(What to work on): Every line of the material is to be set down again without any change.

(Data section):
○ ○ ○ ○ ○

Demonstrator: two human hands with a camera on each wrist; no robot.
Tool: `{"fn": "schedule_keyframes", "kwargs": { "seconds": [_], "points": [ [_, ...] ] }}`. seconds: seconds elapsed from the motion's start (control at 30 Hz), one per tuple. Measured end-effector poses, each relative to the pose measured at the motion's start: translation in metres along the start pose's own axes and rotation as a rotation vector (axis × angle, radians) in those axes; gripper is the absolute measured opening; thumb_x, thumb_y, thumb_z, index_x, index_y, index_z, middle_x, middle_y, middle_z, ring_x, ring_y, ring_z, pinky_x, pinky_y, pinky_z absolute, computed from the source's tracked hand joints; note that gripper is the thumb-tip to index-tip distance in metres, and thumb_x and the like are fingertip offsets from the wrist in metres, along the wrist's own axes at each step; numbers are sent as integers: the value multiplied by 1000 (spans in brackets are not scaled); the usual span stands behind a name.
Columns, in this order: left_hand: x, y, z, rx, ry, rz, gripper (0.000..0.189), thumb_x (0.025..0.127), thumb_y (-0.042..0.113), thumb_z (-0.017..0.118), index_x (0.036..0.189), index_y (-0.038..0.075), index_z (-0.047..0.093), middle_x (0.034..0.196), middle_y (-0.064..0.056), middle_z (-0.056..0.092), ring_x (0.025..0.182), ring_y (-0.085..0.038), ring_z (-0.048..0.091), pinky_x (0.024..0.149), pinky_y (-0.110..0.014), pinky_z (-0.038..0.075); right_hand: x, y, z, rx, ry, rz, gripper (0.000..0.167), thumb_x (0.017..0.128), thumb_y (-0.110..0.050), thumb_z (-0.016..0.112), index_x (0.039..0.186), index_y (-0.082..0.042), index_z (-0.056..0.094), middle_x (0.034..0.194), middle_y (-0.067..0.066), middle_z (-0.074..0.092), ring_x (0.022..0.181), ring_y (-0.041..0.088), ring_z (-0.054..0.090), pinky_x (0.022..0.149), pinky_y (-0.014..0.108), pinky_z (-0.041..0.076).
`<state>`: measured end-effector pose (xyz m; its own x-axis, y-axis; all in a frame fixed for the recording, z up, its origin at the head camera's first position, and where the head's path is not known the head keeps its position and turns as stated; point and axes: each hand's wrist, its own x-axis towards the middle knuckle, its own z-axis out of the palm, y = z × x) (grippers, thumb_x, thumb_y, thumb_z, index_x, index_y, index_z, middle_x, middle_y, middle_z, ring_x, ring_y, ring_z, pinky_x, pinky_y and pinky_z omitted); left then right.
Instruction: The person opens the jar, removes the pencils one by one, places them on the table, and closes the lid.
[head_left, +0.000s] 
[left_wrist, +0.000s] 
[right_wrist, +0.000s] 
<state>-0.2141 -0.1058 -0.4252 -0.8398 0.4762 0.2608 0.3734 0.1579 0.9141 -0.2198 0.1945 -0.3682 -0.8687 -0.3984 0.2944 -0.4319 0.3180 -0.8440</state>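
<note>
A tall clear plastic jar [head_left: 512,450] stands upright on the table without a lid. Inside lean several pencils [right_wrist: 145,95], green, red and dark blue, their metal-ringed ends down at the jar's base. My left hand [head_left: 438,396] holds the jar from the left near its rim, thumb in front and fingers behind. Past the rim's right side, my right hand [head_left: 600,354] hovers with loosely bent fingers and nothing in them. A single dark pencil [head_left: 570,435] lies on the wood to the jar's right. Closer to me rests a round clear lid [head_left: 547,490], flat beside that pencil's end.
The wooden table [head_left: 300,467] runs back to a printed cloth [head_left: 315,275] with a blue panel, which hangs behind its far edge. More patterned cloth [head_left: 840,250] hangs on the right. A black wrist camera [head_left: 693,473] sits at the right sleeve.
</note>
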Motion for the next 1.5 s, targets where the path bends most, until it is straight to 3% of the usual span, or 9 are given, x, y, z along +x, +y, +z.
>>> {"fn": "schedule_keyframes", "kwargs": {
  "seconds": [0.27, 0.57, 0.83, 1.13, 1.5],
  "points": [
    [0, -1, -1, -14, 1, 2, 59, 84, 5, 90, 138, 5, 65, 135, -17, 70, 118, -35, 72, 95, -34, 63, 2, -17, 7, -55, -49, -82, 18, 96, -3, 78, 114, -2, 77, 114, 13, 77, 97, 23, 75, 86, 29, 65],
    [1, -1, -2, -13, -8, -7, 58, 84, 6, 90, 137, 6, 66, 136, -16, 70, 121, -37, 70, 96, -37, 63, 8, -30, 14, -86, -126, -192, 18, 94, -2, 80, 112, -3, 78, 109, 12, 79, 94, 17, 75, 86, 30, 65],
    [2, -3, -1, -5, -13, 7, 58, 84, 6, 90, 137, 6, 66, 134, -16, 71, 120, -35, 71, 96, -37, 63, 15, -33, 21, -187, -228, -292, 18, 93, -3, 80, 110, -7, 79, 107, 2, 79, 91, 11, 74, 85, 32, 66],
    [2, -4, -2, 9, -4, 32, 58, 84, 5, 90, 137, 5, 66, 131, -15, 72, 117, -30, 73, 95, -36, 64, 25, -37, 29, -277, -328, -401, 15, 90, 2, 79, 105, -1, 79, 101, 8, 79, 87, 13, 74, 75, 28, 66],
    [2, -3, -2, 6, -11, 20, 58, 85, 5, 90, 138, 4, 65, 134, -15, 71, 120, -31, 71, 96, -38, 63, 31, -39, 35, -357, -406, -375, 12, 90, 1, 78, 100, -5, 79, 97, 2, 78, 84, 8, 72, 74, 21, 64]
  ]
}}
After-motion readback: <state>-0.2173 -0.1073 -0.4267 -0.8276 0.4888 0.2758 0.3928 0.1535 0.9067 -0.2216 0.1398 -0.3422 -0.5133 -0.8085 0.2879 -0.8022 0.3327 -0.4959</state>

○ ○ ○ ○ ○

(Solution):
Demonstrator: two human hands with a camera on each wrist; no robot.
Tool: `{"fn": "schedule_keyframes", "kwargs": { "seconds": [_], "points": [ [_, ...] ] }}`. seconds: seconds elapsed from the motion's start (control at 30 Hz), one per tuple. Measured end-effector poses, each relative to the pose measured at the motion's start: translation in metres along the start pose's own axes and rotation as a rotation vector (axis × angle, radians) in those axes; gripper is the absolute measured opening; thumb_x, thumb_y, thumb_z, index_x, index_y, index_z, middle_x, middle_y, middle_z, ring_x, ring_y, ring_z, pinky_x, pinky_y, pinky_z absolute, computed from the source's tracked hand joints; note that gripper is the thumb-tip to index-tip distance in metres, and thumb_x and the like are fingertip offsets from the wrist in metres, along the wrist's own axes at each step; numbers are sent as integers: the value multiplied by 1000 (spans in brackets are not scaled); the usual span stands behind a name.
Columns, in this order: left_hand: x, y, z, rx, ry, rz, gripper (0.000..0.189), thumb_x (0.025..0.127), thumb_y (-0.042..0.113), thumb_z (-0.017..0.118), index_x (0.036..0.189), index_y (-0.038..0.075), index_z (-0.047..0.093), middle_x (0.034..0.196), middle_y (-0.064..0.056), middle_z (-0.056..0.092), ring_x (0.025..0.182), ring_y (-0.085..0.038), ring_z (-0.048..0.091), pinky_x (0.024..0.149), pinky_y (-0.110..0.014), pinky_z (-0.038..0.075); right_hand: x, y, z, rx, ry, rz, gripper (0.000..0.167), thumb_x (0.017..0.128), thumb_y (-0.110..0.050), thumb_z (-0.016..0.112), index_x (0.039..0.186), index_y (-0.082..0.042), index_z (-0.056..0.094), middle_x (0.034..0.194), middle_y (-0.067..0.066), middle_z (-0.074..0.092), ring_x (0.022..0.181), ring_y (-0.041..0.088), ring_z (-0.054..0.090), pinky_x (0.022..0.149), pinky_y (-0.014..0.108), pinky_z (-0.041..0.076).
`<state>`: measured end-effector pose (xyz m; its own x-axis, y-axis; all in a frame fixed for the recording, z up, its origin at the head camera's first position, and where the head's path is not known the head keeps its position and turns as stated; point and axes: each hand's wrist, its own x-axis towards the middle knuckle, its own z-axis out of the palm, y = z × x) (grippers, thumb_x, thumb_y, thumb_z, index_x, index_y, index_z, middle_x, middle_y, middle_z, ring_x, ring_y, ring_z, pinky_x, pinky_y and pinky_z omitted); left then right.
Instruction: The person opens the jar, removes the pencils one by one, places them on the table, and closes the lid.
[head_left, +0.000s] 
[left_wrist, +0.000s] 
[right_wrist, +0.000s] 
<state>-0.2141 -0.1058 -0.4252 -0.8398 0.4762 0.2608 0.3734 0.1579 0.9141 -0.2198 0.1945 -0.3682 -0.8687 -0.3984 0.2944 -0.4319 0.3180 -0.8440</state>
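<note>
A tall clear plastic jar [head_left: 512,450] stands upright on the table without a lid. Inside lean several pencils [right_wrist: 145,95], green, red and dark blue, their metal-ringed ends down at the jar's base. My left hand [head_left: 438,396] holds the jar from the left near its rim, thumb in front and fingers behind. Past the rim's right side, my right hand [head_left: 600,354] hovers with loosely bent fingers and nothing in them. A single dark pencil [head_left: 570,435] lies on the wood to the jar's right. Closer to me rests a round clear lid [head_left: 547,490], flat beside that pencil's end.
The wooden table [head_left: 300,467] runs back to a printed cloth [head_left: 315,275] with a blue panel, which hangs behind its far edge. More patterned cloth [head_left: 840,250] hangs on the right. A black wrist camera [head_left: 693,473] sits at the right sleeve.
</note>
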Motion for the next 1.5 s, targets where the path bends most, until it is straight to 3% of the usual span, or 9 are given, x, y, z along +x, +y, +z.
>>> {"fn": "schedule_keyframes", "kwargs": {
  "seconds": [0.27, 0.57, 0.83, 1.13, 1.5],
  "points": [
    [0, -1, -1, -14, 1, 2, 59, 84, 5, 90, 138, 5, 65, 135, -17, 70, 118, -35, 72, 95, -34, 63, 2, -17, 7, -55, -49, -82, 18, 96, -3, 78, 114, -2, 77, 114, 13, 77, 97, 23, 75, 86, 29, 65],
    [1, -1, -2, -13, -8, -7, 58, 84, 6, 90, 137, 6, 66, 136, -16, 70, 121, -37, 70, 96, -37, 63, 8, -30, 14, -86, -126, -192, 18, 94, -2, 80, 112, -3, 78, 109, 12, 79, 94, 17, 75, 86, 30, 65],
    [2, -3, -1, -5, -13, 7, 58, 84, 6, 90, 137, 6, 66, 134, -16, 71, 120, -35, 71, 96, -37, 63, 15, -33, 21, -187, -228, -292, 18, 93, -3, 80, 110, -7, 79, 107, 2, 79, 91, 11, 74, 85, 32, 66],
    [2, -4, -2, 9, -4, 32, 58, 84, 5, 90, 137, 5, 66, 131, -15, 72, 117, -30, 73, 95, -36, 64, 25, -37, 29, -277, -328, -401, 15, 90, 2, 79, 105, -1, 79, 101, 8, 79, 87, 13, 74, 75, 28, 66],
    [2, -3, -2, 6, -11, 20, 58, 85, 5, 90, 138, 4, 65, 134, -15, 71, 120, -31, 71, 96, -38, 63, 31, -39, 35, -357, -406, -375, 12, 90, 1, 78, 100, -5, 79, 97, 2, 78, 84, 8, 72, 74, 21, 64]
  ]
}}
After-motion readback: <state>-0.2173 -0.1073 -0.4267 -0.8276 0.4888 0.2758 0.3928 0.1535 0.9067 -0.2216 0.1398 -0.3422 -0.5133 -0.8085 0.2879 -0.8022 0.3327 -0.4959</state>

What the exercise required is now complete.